The Supreme Court has defined an obscene book as one that is offensive to ordinary standards of decency and contains no redeeming social value. By that criterion, A New Age Now Begins is on a par with the movies of Linda Lovelace.

I kind of want to read it now.

3. Cecily Parks is giving a reading at New York’s KGB Bar on the 26th. We published a collection of her work, Field Folly Snow, as a part of the VQR Poetry Series.

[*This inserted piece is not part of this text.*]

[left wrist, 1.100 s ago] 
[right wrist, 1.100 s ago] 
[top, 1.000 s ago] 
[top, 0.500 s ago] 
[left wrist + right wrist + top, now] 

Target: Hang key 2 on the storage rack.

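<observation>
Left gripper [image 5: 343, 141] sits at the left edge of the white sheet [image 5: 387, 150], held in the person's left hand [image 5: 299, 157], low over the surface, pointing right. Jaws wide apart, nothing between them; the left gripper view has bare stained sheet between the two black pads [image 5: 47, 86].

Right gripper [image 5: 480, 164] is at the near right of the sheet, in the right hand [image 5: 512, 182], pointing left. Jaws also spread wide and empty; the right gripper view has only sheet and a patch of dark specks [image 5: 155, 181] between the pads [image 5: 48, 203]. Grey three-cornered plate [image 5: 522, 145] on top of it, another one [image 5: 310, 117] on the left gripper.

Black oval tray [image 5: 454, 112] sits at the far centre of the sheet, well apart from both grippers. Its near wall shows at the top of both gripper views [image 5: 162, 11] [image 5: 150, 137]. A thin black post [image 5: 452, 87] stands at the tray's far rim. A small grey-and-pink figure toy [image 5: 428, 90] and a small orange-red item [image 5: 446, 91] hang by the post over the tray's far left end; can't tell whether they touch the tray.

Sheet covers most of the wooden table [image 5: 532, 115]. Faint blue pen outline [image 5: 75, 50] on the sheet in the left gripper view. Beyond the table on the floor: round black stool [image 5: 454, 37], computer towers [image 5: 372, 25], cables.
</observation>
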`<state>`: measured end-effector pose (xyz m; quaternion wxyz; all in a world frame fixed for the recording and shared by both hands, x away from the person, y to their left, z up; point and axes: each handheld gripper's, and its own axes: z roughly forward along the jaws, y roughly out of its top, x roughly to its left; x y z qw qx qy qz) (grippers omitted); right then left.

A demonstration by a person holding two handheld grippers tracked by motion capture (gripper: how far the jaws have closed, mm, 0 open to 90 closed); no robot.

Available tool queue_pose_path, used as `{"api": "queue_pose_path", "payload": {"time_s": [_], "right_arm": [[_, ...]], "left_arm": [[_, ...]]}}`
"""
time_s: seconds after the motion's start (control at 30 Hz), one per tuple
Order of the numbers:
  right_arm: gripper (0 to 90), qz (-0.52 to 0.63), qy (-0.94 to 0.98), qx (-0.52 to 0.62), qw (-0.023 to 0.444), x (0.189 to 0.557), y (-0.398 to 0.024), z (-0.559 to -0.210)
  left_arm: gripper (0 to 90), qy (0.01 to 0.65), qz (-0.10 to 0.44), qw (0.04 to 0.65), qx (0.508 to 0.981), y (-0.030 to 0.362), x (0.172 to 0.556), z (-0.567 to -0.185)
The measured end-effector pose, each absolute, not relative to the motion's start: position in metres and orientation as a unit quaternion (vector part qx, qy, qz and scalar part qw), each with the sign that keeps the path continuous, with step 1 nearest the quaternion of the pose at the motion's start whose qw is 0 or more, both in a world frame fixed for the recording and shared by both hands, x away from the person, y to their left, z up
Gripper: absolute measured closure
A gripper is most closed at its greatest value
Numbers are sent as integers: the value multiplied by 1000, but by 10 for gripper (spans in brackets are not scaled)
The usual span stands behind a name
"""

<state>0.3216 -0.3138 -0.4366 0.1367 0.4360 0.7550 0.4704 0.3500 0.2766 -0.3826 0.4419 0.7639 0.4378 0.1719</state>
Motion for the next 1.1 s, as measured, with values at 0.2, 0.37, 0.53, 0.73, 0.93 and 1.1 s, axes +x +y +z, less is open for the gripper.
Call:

4. Harper’s Index is now online in its entirety, back to its 1984 beginning, complete with a clever Ajax-y interface. Here are some facts about monkeys:

  • Percentage of Americans who say they approve of using monkeys in medical experiments: 69
  • Number of pygmy monkeys seized from a traveler’s pants last December by L.A. customs officials: 2
  • Number of mine-detecting monkeys erroneously reported to have been given to the United States by Morocco in March: 2,000
  • Number of monkeys fed a nine-course meal at last year’s Chinese Banquet for Monkeys in Lopburi, Thailand: 3,000

Since you were wondering.

5. VQR used to review cookbooks, unusually, and lots of them. Walker and Claudine Cowen reviewed a dozen or so cookbooks at a time from the mid-1970s through the mid-1980s. Check out the Summer 1976, Autumn 1982, or Spring 1985 installments for some samples. I wonder if similar publications have ever been in the habit of reviewing cookbooks en masse.